🤖 AI Summary
This work addresses the challenges of geometric inconsistency and lack of photorealism in multi-view human pose image generation from a single input image. We propose a dual-conditional diffusion framework that jointly leverages 3D-aware neural rendering and parametric human priors: Human NeRF provides geometrically consistent coarse multi-view renderings; the SMPL model extracts texture, normal, and semantic features, which are fused hierarchically to jointly optimize global structure and local details; finally, a diffusion model performs high-fidelity image refinement.

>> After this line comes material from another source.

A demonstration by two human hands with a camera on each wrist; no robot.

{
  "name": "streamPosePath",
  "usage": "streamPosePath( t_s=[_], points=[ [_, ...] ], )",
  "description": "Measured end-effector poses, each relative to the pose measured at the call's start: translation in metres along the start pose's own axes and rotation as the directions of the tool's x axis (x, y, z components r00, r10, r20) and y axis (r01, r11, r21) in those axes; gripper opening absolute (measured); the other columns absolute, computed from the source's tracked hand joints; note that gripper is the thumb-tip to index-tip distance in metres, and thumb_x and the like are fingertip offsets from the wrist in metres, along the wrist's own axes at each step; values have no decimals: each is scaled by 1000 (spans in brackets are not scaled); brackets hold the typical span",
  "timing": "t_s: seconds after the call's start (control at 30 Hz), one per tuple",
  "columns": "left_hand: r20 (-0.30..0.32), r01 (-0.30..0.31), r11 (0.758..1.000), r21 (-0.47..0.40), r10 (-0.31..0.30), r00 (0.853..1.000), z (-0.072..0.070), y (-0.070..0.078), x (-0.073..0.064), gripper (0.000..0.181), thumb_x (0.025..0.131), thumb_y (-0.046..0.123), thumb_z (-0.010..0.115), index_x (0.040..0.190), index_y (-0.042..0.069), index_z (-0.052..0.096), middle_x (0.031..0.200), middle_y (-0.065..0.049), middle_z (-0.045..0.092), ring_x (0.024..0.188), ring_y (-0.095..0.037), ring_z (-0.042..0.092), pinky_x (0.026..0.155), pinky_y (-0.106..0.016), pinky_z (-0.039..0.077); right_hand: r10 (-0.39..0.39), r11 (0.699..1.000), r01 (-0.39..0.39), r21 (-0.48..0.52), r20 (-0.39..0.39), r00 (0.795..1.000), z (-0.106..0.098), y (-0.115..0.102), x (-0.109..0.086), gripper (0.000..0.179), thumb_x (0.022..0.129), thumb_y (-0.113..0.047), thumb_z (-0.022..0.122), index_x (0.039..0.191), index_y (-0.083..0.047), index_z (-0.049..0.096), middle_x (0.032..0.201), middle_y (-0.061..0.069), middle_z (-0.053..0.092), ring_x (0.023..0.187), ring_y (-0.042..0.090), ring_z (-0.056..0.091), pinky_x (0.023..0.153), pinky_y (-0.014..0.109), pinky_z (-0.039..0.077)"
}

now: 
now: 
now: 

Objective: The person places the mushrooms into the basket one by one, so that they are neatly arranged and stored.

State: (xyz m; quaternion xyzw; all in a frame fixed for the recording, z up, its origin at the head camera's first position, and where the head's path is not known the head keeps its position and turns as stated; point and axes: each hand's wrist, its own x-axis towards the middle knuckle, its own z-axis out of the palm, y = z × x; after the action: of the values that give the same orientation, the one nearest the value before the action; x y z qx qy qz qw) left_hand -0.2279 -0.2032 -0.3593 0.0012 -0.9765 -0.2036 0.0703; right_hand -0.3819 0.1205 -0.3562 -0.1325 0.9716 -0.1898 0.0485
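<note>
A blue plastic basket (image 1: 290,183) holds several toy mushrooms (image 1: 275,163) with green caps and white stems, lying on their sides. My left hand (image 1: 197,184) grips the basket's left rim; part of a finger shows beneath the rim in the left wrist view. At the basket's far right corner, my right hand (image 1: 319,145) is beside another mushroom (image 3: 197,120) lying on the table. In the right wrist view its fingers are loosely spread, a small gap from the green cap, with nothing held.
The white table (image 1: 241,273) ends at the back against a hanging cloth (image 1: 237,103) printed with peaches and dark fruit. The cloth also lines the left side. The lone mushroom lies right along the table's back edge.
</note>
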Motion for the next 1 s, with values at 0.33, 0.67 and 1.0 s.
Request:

Our method significantly outperforms existing approaches under complex poses, loose clothing, and occlusion scenarios. It achieves joint novel-view and novel-pose synthesis with precise geometry, sharp details, and strong cross-view consistency. The framework establishes a robust and efficient paradigm for single-image human editing, enabling controllable, high-quality, and geometrically faithful human image generation.
📝 Abstract
The creation of lifelike human avatars capable of realistic pose variation and viewpoint flexibility remains a fundamental challenge in computer vision and graphics. Current approaches typically yield either geometrically inconsistent multi-view images or sacrifice photorealism, resulting in blurry outputs under diverse viewing angles and complex motions. To address these issues, we propose Blur2Sharp, a novel framework integrating 3D-aware neural rendering and diffusion models to generate sharp, geometrically consistent novel-view images from only a single reference view. Our method employs a dual-conditioning architecture: initially, a Human NeRF model generates geometrically coherent multi-view renderings for target poses, explicitly encoding 3D structural guidance. Subsequently, a diffusion model conditioned on these renderings refines the generated images, preserving fine-grained details and structural fidelity. We further enhance visual quality through hierarchical feature fusion, incorporating texture, normal, and semantic priors extracted from parametric SMPL models to simultaneously improve global coherence and local detail accuracy. Extensive experiments demonstrate that Blur2Sharp consistently surpasses state-of-the-art techniques in both novel pose and view generation tasks, particularly excelling under challenging scenarios involving loose clothing and occlusions.